Como ella escribe: «Porque cuando una mujer avanza, no lo hace sola. Avanza su familia, su comunidad y, en consecuencia, la sociedad entera.»
Ser mujer: una historia que continúa escribiéndose
Por Farah Cisneros
Cada año, el 8 de marzo invita al mundo a detenerse por un instante para reflexionar sobre el significado de ser mujer. Más allá de los gestos simbólicos o las felicitaciones circunstanciales, esta fecha representa una memoria colectiva construida a partir de la valentía, la perseverancia y la conciencia social.
El Día Internacional de la Mujer tiene su origen en las luchas emprendidas por trabajadoras que, a inicios del siglo XX, reclamaron condiciones laborales dignas, igualdad salarial y reconocimiento de derechos fundamentales. Aquellas mujeres no buscaban privilegios; exigían justicia. Su determinación marcó un punto de inflexión que transformó progresivamente la participación femenina en la vida social, política y económica del mundo.
Recordar ese origen es esencial, porque permite comprender que los avances alcanzados no fueron concesiones espontáneas, sino conquistas logradas mediante esfuerzo colectivo y una profunda convicción de dignidad humana.
Sin embargo, la relevancia de esta fecha trasciende el ámbito histórico. Hablar de la mujer hoy implica reconocer su papel decisivo en la construcción cotidiana de la sociedad. Desde espacios visibles de liderazgo hasta escenarios íntimos donde se forman valores, afectos y principios, la mujer ha sido motor silencioso de transformación.

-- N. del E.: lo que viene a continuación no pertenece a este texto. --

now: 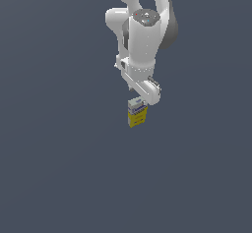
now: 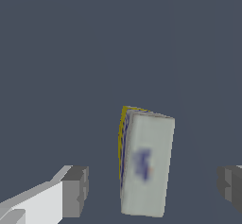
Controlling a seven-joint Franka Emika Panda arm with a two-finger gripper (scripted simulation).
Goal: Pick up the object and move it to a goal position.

Ser mujer no responde a un único arquetipo. Es diversidad de experiencias, elecciones y trayectorias vitales. Es la profesional que impulsa cambios, la creadora que inspira, la madre que guía, la joven que cuestiona estructuras heredadas y la mujer madura que comparte la sabiduría adquirida a través del tiempo.
En las últimas décadas, el avance hacia la igualdad ha abierto oportunidades antes impensables. No obstante, el verdadero desafío continúa siendo construir sociedades donde el respeto, la equidad y la valoración del talento femenino formen parte natural de la convivencia humana.
Celebrar el Día Internacional de la Mujer no significa establecer diferencias, sino reconocer aportes. Significa comprender que el progreso social se fortalece cuando mujeres y hombres participan en condiciones de igualdad, respeto y cooperación.
Quizá el sentido más profundo de esta conmemoración radique en algo sencillo y esencial: reconocer el derecho de cada mujer a vivir plenamente su identidad, desarrollar sus capacidades y decidir el rumbo de su propia existencia.
Porque cuando una mujer avanza, no lo hace sola. Avanza su familia, su comunidad y, en consecuencia, la sociedad entera.
El 8 de marzo no es únicamente una fecha conmemorativa; es un recordatorio permanente de que la dignidad, la libertad y el respeto constituyen pilares indispensables para un futuro más humano.
La historia de la mujer continúa escribiéndose cada día, en cada decisión valiente, en cada espacio conquistado y en cada voz que elige expresarse con autenticidad.
Y mientras exista una mujer dispuesta a creer en su propio valor, el mundo seguirá encontrando nuevas formas de crecer.